She turned away from me. “Wanna sleep,” she murmured.

“Don’t you want to hear about my game? We won, so there’s going to be a game six here!” We flew straight home, and I was still wired. There was no way I was going to be able to sleep right away. Sex would be relaxing. I slid one hand down to pinch her nipple and started pulling up her nightie with the other. I ran my hand down her hip and then between her ass cheeks.

Now she was wide-awake. Frankie turned and looked up at me, “I watched your game, congratulations! You played great.”

“So, you want to celebrate?” I asked her.

“You are such a horn dog,” she complained, but she wrapped her body around me as she spoke.

“Yeah, but that’s what you like about me, right?”

Frankie came to game six and sat with the other girlfriends. The game was yet another total battle where they’d score and then we’d tie it up, three times in a row. In the end, our power play couldn’t get it done, and we went down in overtime. One thing that really sucked was that all the playoff games we won were on the road, and we never pulled one out for the fans at home. We saluted them at centre ice and then skated off into the long summer.

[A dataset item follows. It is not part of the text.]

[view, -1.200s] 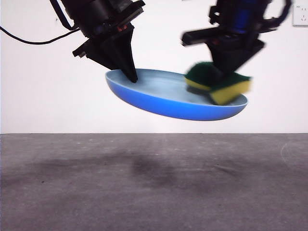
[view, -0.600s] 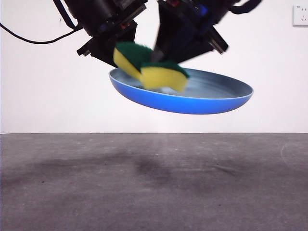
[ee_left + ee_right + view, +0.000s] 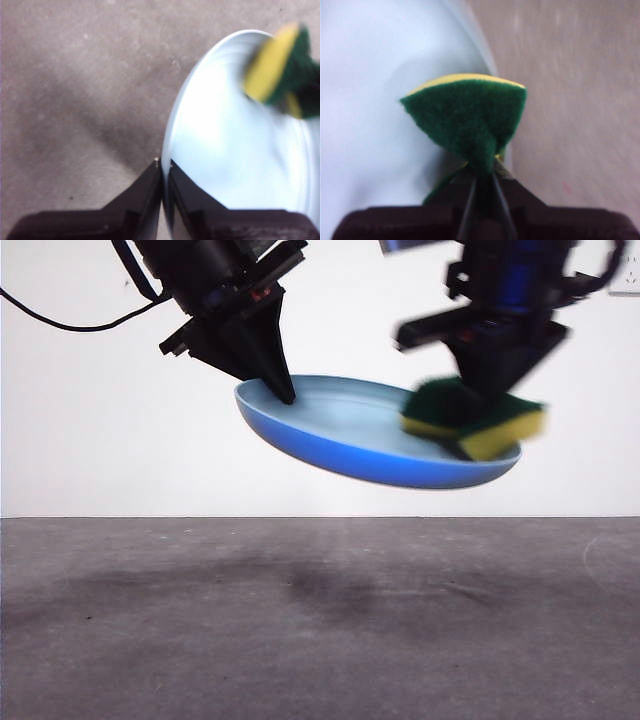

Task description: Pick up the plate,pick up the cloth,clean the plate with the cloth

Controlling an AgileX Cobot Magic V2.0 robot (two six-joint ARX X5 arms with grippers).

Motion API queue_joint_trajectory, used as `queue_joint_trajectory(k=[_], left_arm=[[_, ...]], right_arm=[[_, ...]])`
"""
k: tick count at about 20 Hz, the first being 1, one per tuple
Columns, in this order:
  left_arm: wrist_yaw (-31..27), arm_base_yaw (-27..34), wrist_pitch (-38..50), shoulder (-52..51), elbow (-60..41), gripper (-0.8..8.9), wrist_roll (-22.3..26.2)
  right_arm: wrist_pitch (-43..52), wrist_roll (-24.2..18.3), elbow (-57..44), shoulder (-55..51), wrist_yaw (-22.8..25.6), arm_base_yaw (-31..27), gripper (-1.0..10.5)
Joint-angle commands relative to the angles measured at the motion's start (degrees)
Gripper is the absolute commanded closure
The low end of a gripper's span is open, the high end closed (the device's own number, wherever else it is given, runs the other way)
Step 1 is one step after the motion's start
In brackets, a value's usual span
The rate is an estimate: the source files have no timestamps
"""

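Plate (image 3: 350, 445) rim pinched by left gripper (image 3: 163, 167); right gripper (image 3: 482, 172) clamps cloth (image 3: 470, 112).

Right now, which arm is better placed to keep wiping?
Right. Its gripper pinches the sponge against the plate; the left gripper is clamped on the plate's rim, holding it up.

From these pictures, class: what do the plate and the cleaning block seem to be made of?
The plate: probably plastic or melamine, light blue, smooth and matte with no sharp glare. The sponge: soft yellow foam with a fuzzy dark green scouring layer; it folds where the right gripper pinches it.
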Motion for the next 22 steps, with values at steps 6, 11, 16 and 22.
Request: queue_joint_trajectory(k=[6, 11, 16, 22], left_arm=[[4.0, 0.3, 2.6, 0.2, 0.0, 8.21, -0.5], [4.0, 2.9, 6.0, 0.2, 0.0, 8.21, -2.7], [-3.0, 4.8, 4.6, 0.3, 0.0, 8.21, -0.8], [-12.8, 6.8, 3.0, 1.8, -0.1, 8.21, 1.0]], right_arm=[[11.1, 0.8, -0.2, 1.8, -34.4, -0.2, 9.6], [-7.1, -0.7, -0.2, 4.4, -34.7, -0.2, 9.6], [-6.8, 1.0, -0.2, 0.1, -9.8, -0.2, 9.6], [-0.7, 1.3, -0.2, -8.1, -6.4, -0.2, 9.6]])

Totally fucking frustrating.

After I got out of the dressing room, I gave Frankie a hug, and then told her honestly, “Look, I just wanna go out with the guys tonight and get hammered. You can take the car home, and I’ll get a cab.”

She looked up at me, a little sadly, and nodded. “Okay,” was all she said.

“Don’t worry, I’ll be a good little boy,” I told her, pissed. I didn’t want her to make me feel guilty.

Frankie shook her head, “I didn’t say anything.” And then she left.

The sunshine was streaming in my bedroom when I woke up the next morning. Ah, California, the sunshine state, as opposed to the rain forest I grew up in. I was sleeping in my old bedroom. I usually slept here when Jake was on the road. If he was home or coming home that night, I slept in his giant bed. Last night I decided I didn’t want to be woken up by a drunken booty call, so I went back to my bed.

I got out of bed, stretched, pulled my silk robe on, and went to take a shower. I noticed that Luke’s door was closed, but Jake’s was wide open. Not wanting my morning noise to wake him up, I went to close the door and when I reached in I realized why the door was open.

Jake was not home.

I started showering on automatic. Feeling the pulsing water streaming on me was calming, and I tried to think logically. Really, the fact that he wasn’t home didn’t mean that he was sleeping with someone else. He could be crashing at a friend’s place. He could be passed out in some bar or hotel lobby. He could be hurt and at the hospital. Or he could be in jail.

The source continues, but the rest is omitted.